### Problem statement
Bring together every line in the data that includes "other".
****
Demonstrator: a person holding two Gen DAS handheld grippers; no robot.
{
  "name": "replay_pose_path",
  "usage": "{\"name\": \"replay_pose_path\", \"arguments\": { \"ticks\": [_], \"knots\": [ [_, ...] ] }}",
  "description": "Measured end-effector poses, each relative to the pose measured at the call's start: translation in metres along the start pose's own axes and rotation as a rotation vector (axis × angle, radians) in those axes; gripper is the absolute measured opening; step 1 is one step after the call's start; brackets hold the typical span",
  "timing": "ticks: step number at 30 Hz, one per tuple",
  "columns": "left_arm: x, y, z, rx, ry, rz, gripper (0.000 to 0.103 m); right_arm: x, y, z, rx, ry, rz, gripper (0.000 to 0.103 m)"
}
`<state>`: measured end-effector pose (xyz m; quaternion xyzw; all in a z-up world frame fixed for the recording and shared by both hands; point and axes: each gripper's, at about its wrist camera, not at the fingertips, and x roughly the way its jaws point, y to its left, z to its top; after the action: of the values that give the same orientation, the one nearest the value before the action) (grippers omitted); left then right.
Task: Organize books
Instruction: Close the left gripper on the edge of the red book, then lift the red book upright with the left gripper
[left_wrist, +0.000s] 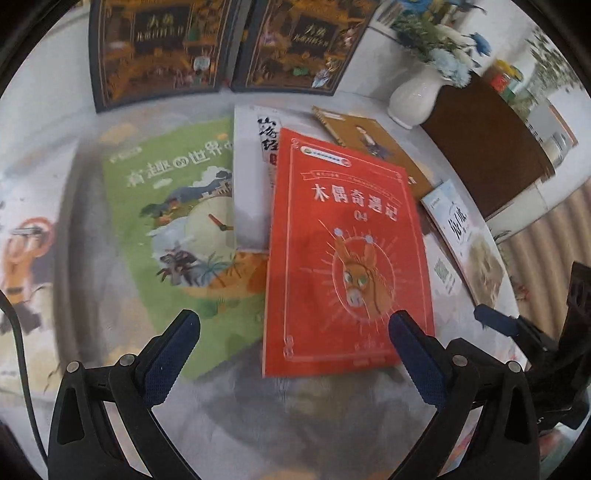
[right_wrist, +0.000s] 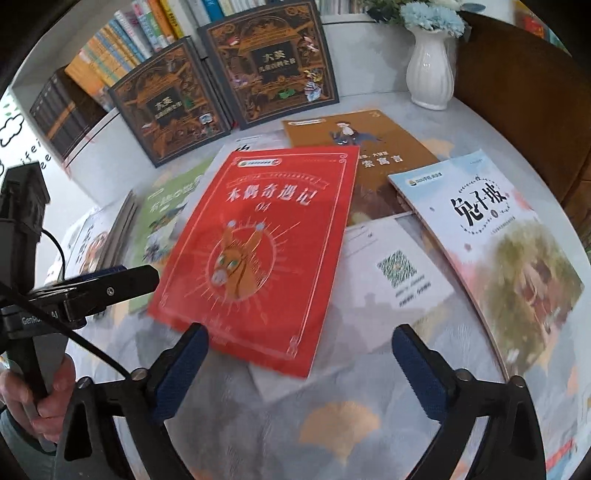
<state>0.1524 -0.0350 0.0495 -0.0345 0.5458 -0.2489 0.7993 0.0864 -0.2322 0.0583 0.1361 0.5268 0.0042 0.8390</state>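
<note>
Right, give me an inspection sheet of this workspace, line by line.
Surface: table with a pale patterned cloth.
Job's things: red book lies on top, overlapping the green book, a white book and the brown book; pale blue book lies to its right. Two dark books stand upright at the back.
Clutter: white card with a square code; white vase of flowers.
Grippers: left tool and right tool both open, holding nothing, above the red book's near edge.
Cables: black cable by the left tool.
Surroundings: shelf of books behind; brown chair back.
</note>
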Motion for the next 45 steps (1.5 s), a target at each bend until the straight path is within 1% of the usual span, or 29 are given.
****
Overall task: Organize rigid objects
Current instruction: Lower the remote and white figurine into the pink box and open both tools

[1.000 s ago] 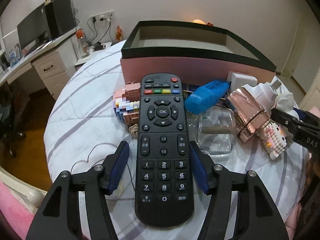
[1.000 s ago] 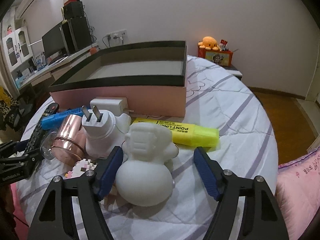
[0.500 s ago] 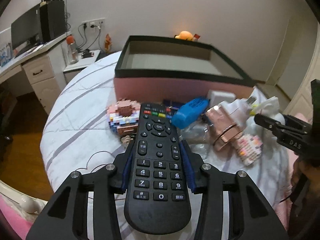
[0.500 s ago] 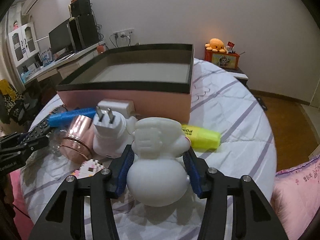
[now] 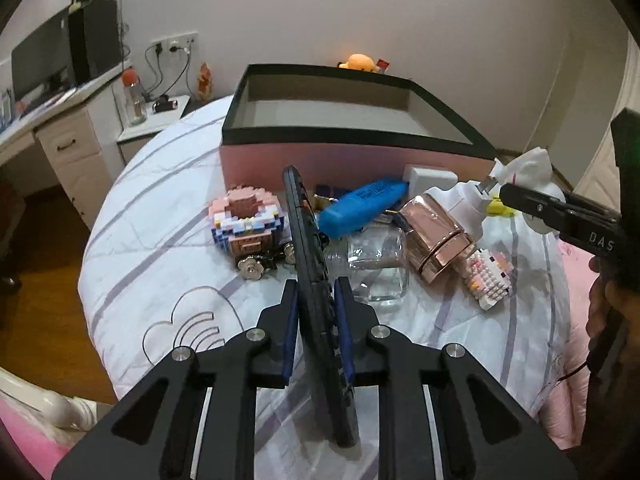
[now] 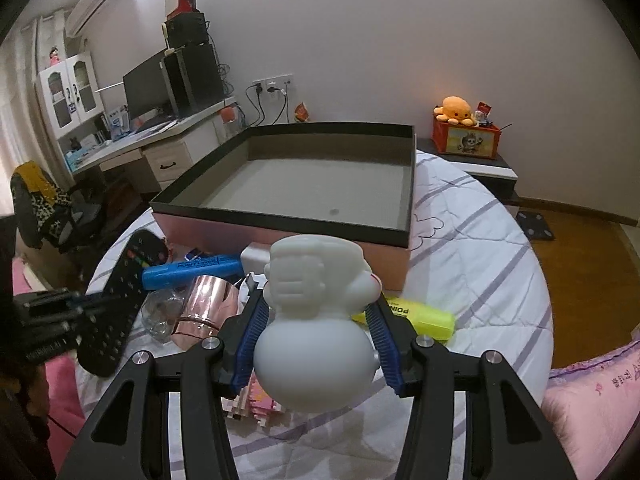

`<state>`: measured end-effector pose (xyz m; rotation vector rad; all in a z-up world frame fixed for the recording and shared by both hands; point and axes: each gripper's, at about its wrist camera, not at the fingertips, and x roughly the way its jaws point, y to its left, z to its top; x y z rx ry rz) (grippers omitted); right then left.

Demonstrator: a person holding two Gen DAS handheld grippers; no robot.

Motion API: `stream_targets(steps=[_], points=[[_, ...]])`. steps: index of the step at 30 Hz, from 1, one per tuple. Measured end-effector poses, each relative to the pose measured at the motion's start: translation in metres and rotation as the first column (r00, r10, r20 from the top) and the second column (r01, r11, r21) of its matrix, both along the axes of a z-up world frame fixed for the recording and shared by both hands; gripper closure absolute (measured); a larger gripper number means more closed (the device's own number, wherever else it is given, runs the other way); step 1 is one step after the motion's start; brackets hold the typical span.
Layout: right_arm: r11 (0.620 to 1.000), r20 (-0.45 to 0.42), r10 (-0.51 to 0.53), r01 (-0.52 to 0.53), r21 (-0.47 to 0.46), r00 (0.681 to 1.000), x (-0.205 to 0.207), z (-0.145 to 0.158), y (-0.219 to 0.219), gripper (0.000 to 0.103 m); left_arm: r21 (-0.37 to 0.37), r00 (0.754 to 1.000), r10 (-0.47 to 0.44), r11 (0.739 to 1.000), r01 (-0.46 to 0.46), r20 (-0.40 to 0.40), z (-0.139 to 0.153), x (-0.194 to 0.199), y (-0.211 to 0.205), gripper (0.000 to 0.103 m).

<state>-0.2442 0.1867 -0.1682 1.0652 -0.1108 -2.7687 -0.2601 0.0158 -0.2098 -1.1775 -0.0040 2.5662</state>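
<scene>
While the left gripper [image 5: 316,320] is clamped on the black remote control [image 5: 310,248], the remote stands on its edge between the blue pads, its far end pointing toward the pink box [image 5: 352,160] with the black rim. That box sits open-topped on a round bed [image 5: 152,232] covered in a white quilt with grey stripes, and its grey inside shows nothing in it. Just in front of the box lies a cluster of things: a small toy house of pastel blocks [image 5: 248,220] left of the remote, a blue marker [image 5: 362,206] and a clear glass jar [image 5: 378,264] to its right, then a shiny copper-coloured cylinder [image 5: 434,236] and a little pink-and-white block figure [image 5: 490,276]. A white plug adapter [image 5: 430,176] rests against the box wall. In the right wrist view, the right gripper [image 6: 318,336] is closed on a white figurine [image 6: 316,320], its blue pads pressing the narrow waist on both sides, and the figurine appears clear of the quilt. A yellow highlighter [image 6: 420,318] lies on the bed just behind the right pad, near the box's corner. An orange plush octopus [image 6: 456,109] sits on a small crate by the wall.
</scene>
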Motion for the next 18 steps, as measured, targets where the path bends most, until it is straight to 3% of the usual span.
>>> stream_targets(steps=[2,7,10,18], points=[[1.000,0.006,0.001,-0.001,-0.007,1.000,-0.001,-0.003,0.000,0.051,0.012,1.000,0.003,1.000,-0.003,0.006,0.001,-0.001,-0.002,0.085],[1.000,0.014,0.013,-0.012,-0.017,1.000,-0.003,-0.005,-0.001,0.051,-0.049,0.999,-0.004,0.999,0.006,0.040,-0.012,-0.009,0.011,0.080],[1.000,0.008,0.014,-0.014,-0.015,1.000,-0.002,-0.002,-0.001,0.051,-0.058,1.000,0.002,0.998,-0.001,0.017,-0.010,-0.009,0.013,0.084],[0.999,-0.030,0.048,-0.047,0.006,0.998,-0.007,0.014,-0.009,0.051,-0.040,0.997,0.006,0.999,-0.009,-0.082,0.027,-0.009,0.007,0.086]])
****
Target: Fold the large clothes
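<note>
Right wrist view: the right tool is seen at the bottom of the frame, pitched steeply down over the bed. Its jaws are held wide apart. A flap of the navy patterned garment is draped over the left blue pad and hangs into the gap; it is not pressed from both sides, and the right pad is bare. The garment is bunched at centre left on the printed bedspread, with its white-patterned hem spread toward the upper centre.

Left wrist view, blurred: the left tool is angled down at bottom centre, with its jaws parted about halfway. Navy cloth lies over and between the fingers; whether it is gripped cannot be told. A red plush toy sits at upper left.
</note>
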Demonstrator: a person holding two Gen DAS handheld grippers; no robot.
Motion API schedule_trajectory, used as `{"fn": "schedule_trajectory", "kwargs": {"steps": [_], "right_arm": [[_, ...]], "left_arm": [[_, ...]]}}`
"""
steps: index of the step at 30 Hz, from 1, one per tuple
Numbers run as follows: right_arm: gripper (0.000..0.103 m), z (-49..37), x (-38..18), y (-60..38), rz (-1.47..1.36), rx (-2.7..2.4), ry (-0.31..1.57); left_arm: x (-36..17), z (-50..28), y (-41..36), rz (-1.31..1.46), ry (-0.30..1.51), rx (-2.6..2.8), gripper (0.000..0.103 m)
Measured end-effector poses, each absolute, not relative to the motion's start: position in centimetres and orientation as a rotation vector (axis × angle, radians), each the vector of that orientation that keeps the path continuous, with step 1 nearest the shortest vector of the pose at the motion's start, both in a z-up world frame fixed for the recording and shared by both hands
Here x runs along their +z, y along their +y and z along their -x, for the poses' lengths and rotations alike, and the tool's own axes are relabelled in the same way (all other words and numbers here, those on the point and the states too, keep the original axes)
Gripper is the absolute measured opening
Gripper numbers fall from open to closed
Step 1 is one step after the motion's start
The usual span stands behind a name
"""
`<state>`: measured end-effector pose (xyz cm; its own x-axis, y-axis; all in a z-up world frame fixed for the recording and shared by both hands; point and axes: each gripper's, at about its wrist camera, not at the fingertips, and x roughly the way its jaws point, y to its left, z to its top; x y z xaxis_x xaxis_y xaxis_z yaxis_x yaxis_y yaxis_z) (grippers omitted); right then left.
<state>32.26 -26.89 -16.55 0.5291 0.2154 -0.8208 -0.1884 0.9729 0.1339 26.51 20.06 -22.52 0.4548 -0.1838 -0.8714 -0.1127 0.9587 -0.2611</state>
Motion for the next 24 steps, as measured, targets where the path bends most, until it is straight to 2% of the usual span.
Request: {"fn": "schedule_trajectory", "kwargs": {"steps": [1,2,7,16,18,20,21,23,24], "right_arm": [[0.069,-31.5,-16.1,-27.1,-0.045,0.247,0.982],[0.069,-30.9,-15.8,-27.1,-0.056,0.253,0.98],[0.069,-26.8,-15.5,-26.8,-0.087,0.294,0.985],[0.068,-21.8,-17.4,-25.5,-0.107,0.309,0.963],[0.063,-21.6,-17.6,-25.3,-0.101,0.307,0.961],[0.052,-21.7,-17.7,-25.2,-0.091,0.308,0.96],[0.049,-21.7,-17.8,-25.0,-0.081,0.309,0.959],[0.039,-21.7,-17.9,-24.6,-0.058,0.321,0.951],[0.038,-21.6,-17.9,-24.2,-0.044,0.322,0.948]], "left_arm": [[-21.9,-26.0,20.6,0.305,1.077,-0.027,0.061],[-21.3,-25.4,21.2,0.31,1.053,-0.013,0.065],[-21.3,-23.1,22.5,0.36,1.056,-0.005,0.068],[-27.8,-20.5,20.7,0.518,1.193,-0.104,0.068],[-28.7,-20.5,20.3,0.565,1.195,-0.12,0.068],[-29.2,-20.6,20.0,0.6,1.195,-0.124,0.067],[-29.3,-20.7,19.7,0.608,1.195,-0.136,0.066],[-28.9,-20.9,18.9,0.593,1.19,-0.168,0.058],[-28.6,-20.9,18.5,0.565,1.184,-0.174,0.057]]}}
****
### Your response
Motion API: `stream_targets(steps=[_], points=[[_, ...]])`. steps: index of the step at 30 Hz, from 1, one per tuple. Measured end-effector poses, each relative to the pose measured at the motion's start: translation in metres and rotation as the first column (r00, r10, r20 from the top) and the second column (r01, r11, r21) of its matrix, both along the axes of a z-up world frame fixed for the recording and shared by both hands; gripper closure absolute (measured); a larger gripper number means more closed (the device's own number, wherever else it is given, runs the other way); step 1 is one step after the motion's start; brackets hold the typical span.
Here x runs along their +z, y along their +y and z along their -x, for the poses' lengths and rotations alike, and the tool's own axes are relabelled in the same way (all other words and numbers here, those on the point and the states too, keep the original axes)

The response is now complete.